As I see it, you have two options. Either use Quark 7 (after he's gone through the trial version to make sure he knows what's what) or use InDesign but do NOT use the Quark shortcuts.

Quark 7 is the obvious choice if the interviewers honestly don't care about anything other than speed. It's also likely to be a better choice if he's not confident in InDesign, or if he doesn't have much time left to bone up. If the interviewers are giving him the choice, chances are they don't care which one he picks, or they're willing to retrain him if he shows some core competency.

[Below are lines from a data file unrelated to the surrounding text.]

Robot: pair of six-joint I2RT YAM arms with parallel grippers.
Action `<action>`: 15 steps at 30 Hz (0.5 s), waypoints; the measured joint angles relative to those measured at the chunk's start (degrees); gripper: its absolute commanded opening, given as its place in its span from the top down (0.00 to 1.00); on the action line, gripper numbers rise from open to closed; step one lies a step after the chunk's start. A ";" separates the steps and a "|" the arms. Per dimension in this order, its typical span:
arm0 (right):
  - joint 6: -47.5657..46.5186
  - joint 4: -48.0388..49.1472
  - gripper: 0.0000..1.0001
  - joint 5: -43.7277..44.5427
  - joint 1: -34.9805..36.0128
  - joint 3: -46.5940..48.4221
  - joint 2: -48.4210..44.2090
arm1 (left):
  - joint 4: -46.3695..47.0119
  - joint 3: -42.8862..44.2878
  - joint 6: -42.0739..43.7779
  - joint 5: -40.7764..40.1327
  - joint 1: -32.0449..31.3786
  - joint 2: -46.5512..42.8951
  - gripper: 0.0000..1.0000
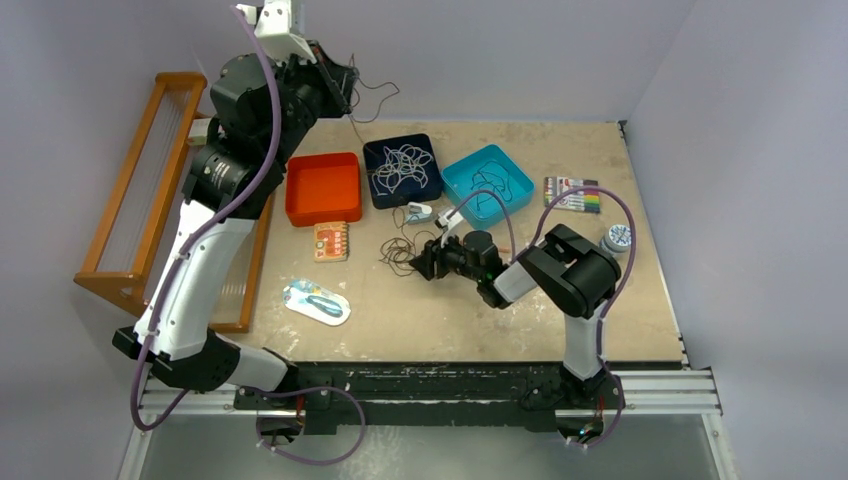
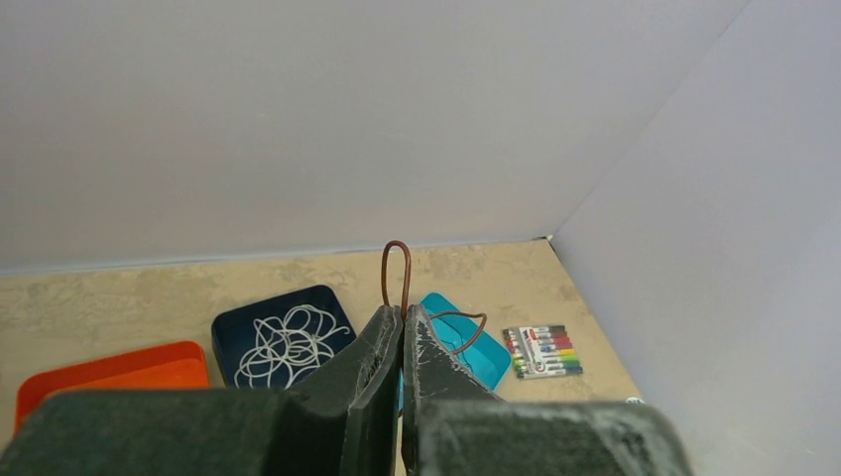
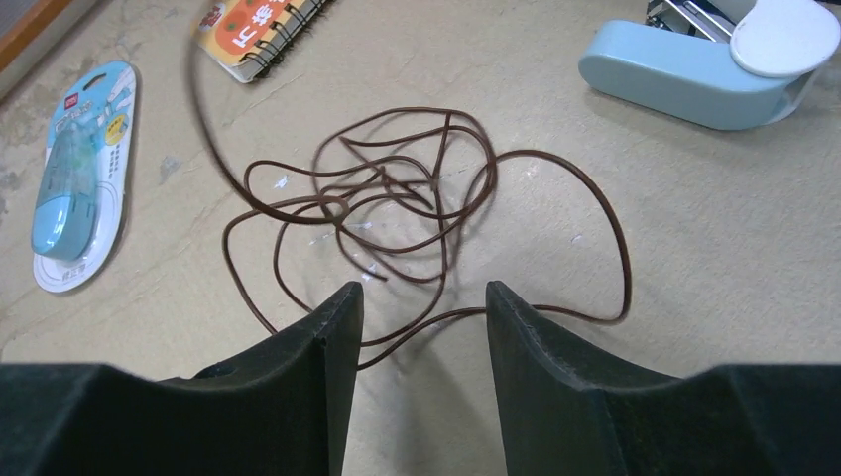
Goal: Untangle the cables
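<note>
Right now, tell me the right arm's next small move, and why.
Probably lower the open right fingers and close on the strand running between them. They straddle the edge of the brown cable tangle, while the raised left fingers pinch a brown cable loop, so anchoring the tangle may help pull it apart.

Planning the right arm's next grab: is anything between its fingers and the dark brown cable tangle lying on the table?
Nothing visible. The right gripper is open right at the thin dark brown cable tangle, one strand passing between its fingers. The light-blue plastic device and orange spiral notebook lie beyond, off to the sides.
</note>
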 measured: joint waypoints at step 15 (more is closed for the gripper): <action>-5.25 -4.90 0.32 1.66 0.00 -3.82 -20.00 | -1.05 0.02 1.92 -0.92 0.00 0.09 1.00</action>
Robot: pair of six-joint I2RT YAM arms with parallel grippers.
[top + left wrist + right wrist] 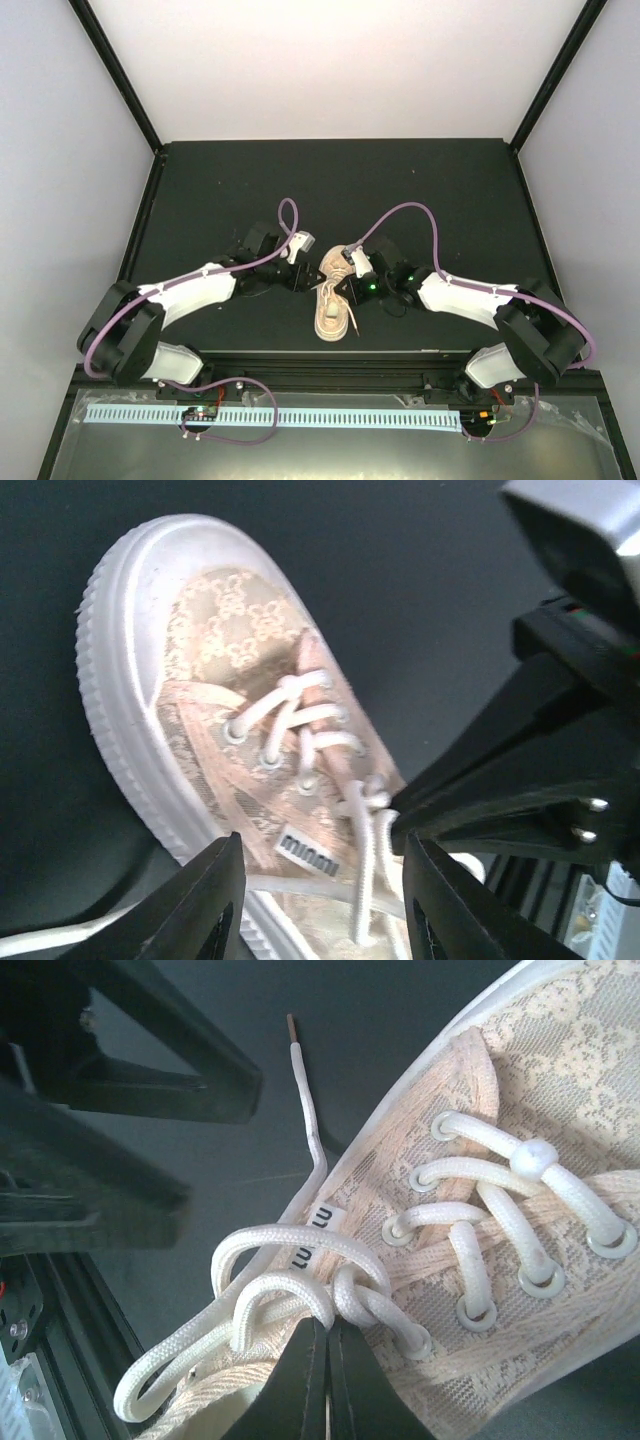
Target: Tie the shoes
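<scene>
The right fingers (305, 1385) are clenched tight, tips right up against the looped knot of the off-white laces (262, 1295); can't tell if a strand is pinched. The left fingers (212, 905) are spread wide, straddling the beige sneaker (331, 312), which sits on the black table (400, 180) near its front edge, between both arms.

Lacy cloth sneaker (540, 1110), ribbed rubbery sole (120, 720), woven laces (280, 1290), matt table (340, 190)
</scene>
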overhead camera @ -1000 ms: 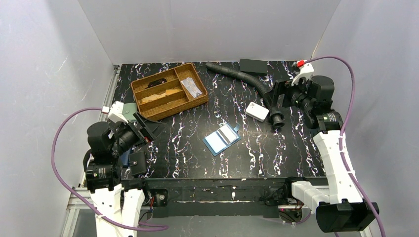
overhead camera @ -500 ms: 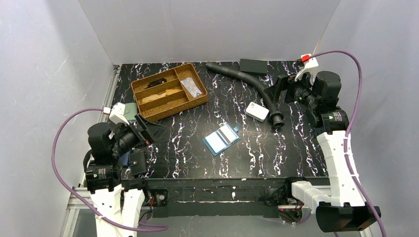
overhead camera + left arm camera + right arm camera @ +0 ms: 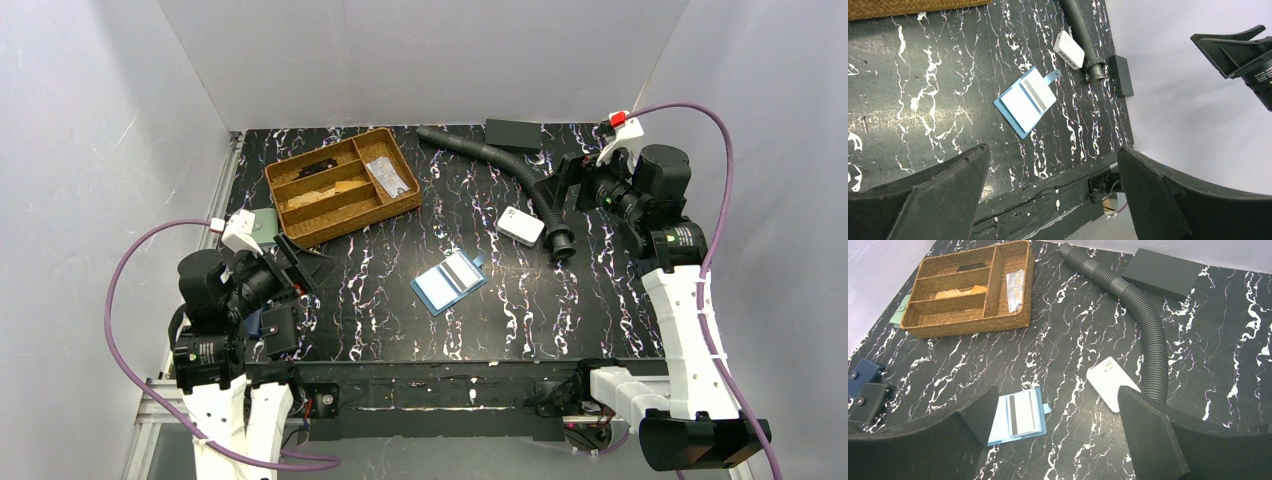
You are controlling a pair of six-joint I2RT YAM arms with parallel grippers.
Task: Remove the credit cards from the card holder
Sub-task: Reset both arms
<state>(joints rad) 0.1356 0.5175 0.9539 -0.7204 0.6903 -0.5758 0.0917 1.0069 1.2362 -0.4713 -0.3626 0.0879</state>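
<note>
Both wrist cams: card holder (image 3: 1040, 416); tray (image 3: 968, 322) whole R only.

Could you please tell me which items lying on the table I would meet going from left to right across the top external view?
Tray → card holder → white box. The hose and black box overlap these, so they are left out.

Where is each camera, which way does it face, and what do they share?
Top external: above, behind the bases, looking down on the table; both arms, left pincer and right pincer open.
Left wrist: at the table's near left, facing right; own fingers frame the bottom.
Right wrist: raised at far right, facing down and left; own fingers frame the bottom.
Shared: all three show the card holder, white box and hose.
</note>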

But if I were interviewing him (not that I'd ever be in that position) I'd be more impressed with InDesign for two reasons.

One, your husband's more fluent with Quark, and yet he does just fine with InDesign. That makes him adaptable; rote memorization of shortcuts is great, but being able to use either program without trouble is a sign that your husband's absorbed all the processes and best practises of page layout that don't change depending on what program you're using. It's also a good sign that your husband can juggle all that stuff in his head without being fazed. That's one reason why I'd suggest he not use Quark shortcuts; being able to use InDesign natively is more of an asset, I think. It shows you actually know the second program, instead of relying on transition crutches like shortcut mappings, plus it means you can jump on any InDesign install without screwing around with preferences.

Two, it also means he'll be an asset if/when the company decides to transition over to one package or another, and yes, I do think it'll be InDesign. Now that people are finally trusting InDesign, the industry is running to Adobe like prisoners during a jailbreak. But if it were me, I'd emphasize that I was familiar and comfortable with both applications.